_Work item_
Here is the task for the records below: repeat exactly the lines from the one with "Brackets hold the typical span" to the one with "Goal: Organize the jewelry", both included, and nothing else.

Saved entries:
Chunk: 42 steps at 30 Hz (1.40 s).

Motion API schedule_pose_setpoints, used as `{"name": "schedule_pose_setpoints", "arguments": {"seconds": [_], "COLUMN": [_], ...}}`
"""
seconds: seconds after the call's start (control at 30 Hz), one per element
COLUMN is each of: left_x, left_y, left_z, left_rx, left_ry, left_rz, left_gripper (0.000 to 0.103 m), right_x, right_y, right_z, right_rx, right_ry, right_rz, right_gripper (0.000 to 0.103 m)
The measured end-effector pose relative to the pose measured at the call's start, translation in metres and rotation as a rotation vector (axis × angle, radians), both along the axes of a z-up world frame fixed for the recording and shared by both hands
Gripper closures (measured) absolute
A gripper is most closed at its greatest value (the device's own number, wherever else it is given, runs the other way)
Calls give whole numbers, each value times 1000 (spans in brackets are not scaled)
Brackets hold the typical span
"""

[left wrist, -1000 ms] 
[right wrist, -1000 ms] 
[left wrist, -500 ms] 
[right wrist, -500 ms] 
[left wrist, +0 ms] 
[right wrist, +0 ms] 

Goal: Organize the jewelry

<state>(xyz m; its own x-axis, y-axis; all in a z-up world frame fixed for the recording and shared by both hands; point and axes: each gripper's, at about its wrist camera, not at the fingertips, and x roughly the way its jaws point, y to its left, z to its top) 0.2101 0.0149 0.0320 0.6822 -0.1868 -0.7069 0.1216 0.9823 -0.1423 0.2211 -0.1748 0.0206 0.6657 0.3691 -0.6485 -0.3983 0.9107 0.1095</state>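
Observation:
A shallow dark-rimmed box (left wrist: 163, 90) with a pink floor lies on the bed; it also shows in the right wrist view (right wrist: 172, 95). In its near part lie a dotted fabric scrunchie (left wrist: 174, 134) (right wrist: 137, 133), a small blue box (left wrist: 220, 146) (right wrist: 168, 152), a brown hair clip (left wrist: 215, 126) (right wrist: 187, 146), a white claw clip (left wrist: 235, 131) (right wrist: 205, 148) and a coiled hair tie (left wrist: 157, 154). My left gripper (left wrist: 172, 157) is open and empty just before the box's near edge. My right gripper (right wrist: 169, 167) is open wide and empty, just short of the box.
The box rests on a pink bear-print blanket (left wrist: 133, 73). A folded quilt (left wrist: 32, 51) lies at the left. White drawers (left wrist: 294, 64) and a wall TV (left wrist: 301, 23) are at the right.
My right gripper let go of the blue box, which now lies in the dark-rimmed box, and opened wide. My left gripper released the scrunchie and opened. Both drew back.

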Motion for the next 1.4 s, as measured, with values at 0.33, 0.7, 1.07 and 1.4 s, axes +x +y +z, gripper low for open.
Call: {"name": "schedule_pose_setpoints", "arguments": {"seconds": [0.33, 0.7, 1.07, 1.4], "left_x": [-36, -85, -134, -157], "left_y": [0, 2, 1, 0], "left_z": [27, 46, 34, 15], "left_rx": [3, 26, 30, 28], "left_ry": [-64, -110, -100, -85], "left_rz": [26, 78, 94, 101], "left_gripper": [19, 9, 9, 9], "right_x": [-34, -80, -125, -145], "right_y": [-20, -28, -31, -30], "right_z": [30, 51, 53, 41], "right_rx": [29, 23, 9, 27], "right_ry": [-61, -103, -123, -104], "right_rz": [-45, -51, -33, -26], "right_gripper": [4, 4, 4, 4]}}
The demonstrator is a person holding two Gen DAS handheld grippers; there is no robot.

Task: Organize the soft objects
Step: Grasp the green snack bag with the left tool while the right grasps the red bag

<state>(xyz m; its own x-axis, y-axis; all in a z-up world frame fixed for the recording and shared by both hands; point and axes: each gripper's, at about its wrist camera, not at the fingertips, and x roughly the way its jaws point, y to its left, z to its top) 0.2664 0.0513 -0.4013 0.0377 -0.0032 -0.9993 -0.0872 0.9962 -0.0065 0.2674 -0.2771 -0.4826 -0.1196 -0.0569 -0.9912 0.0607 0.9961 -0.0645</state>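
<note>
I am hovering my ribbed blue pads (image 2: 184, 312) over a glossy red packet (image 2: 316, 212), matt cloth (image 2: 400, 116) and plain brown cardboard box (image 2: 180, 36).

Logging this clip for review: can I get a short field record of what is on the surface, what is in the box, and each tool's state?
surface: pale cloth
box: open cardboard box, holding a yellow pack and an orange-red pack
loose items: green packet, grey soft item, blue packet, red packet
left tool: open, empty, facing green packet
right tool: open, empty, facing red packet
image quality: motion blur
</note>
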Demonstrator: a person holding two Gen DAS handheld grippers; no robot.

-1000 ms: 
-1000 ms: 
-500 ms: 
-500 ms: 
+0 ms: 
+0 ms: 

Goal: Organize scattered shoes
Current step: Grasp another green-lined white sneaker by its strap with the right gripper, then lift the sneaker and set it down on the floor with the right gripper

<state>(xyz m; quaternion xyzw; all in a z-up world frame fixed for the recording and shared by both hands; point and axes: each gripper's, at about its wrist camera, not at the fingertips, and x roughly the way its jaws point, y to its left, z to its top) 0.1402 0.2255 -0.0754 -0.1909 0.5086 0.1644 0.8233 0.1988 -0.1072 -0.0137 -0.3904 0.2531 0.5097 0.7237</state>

_Exercise solution_
Brackets hold the typical span
"""

[left wrist, -1000 ms] 
[right wrist, -1000 ms] 
[left wrist, -500 ms] 
[right wrist, -500 ms] 
[left wrist, +0 ms] 
[right wrist, +0 ms] 

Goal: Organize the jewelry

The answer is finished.